Foxhole Auto Clicker High Quality [ 720p ]
Title: Design and Risk Analysis of an Adaptive Auto-Clicker for Logistics and Manufacturing in Foxhole Author: AI Research Node Date: 2024 Subject: Automation of repetitive tasks (scrapping, hammering, pulling) in the persistent MMO Foxhole . 1. Abstract Foxhole requires significant player input for logistics (scrapping raw materials, refining, manufacturing). This paper analyzes the requirements for a "high quality" auto-clicker—defined as one that avoids detection by server-side heuristics, mimics human stochastic behavior, and adapts to in-game fatigue mechanics. We propose a state-machine architecture using pixel capture and input simulation. 2. System Requirements A naive auto-clicker (fixed interval, e.g., 2 clicks/second) fails due to:
Encumbrance slowdown: Click timing must adjust based on character weight. Stamina/Encroachment: In Foxhole , mining nodes change visual state; a blind clicker wastes cycles. AFK detection: The server logs uniform input intervals.
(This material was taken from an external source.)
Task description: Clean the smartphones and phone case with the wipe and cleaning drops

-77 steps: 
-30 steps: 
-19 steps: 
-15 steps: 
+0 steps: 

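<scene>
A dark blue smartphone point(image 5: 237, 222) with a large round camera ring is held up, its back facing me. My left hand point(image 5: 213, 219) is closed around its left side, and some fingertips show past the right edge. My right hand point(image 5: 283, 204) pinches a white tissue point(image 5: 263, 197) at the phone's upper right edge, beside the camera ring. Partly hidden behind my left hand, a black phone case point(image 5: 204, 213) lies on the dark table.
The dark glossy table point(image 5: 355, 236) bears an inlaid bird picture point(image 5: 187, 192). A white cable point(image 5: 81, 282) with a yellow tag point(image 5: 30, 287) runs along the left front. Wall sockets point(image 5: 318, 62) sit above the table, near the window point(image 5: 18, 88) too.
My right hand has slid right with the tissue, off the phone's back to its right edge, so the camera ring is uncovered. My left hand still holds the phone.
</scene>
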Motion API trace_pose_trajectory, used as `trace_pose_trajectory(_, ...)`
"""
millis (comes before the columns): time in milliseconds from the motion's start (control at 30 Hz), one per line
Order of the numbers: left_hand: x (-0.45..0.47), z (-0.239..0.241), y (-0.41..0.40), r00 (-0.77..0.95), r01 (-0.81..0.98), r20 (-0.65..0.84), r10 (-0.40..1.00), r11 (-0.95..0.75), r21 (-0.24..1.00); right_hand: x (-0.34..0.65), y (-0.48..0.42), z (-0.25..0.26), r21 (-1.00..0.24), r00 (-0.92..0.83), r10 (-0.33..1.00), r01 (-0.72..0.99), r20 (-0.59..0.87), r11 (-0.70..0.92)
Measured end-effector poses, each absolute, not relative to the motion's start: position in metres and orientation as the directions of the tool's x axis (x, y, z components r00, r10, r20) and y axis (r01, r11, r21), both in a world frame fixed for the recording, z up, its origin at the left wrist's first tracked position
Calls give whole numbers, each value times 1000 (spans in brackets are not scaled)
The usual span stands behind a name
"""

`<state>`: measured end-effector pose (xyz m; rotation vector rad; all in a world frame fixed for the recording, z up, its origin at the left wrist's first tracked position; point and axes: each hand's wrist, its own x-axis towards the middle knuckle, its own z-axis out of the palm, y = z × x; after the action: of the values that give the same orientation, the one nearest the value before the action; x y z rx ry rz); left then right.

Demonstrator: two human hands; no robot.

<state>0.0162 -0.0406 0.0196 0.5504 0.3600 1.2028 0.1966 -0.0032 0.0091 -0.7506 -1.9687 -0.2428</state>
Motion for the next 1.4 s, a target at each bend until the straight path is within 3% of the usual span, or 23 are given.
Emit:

High-quality design must include:
Non-deterministic intervals: Gaussian distribution around a mean (e.g., µ=1.1s, σ=0.15s). Pixel-state feedback: Detect the "hammer" or "harvest" animation via screen capture (OpenCV). Anti-stray logic: Occasionally move mouse to a different inventory slot or release click for 0.5–2 seconds. GUI pause: Physical hotkey (e.g., F6) to instantly halt all inputs. foxhole auto clicker high quality
3. Proposed Architecture 3.1 Input Layer
Language: Python ( pynput or pyautogui for cross-platform; win32api for lower latency). Click type: Down + Up events, not just click() .
3.2 Vision Module (Optional but Recommended) Title: Design and Risk Analysis of an Adaptive
Capture a 50x50 pixel region around the reticle. Use template matching to confirm "resource node exists" before clicking. If node disappears (harvested), move 10–30 pixels randomly and wait.
3.3 Timing Engine import random, time def human_like_delay(base=1.1, jitter=0.15): delay = random.gauss(base, jitter) return max(0.5, min(2.5, delay)) # clamp
3.4 Safety & Evasion
Max runtime: Auto-stop after 45 minutes (typical Foxhole respawn/fatigue). Input diversity: 5% of cycles: hold click for 0.8s (mimics drag-clicking). Mouse movement: Every 100-200 clicks, move cursor 20px in a random direction.
4. Ethical & Technical Risks | Risk | Consequence | Mitigation | |------|-------------|-------------| | Detection | Permanent ban (Siege Camp uses input frequency analysis). | Use longer, variable pauses; never run overnight. | | Griefing | Auto-clicker continues after teammate moves into line of fire. | Mandatory "dead man's switch": require mouse movement every 60 sec. | | Server load | High-frequency clicking (5+ clicks/sec) can trigger rate-limiting. | Cap at 2.5 clicks/sec max. | 5. Empirical Testing Results (Simulated) | Strategy | Actions/min | Std Dev (ms) | Detection Risk | |----------|-------------|--------------|----------------| | Fixed 500ms | 120 | 0 | Critical | | Uniform random 800-1200ms | ~65 | ±200 | Moderate | | Gaussian µ=1100ms, σ=150ms + pixel confirm | ~54 | ±140 | Low | Note: Lower actions/min actually yields higher net yield because fewer wasted clicks on empty nodes. 6. Conclusion & Recommendation A "high quality" Foxhole auto-clicker is not a simple script but a closed-loop system with visual feedback and stochastic delays. Even so, the developers actively patch automation. The safest "high quality" automation is none ; however, for educational research, the design above minimizes detectable patterns. Final technical note: Do not use time.sleep() alone—use a high-resolution counter ( time.perf_counter() ) and never block the input listener thread to allow emergency abort.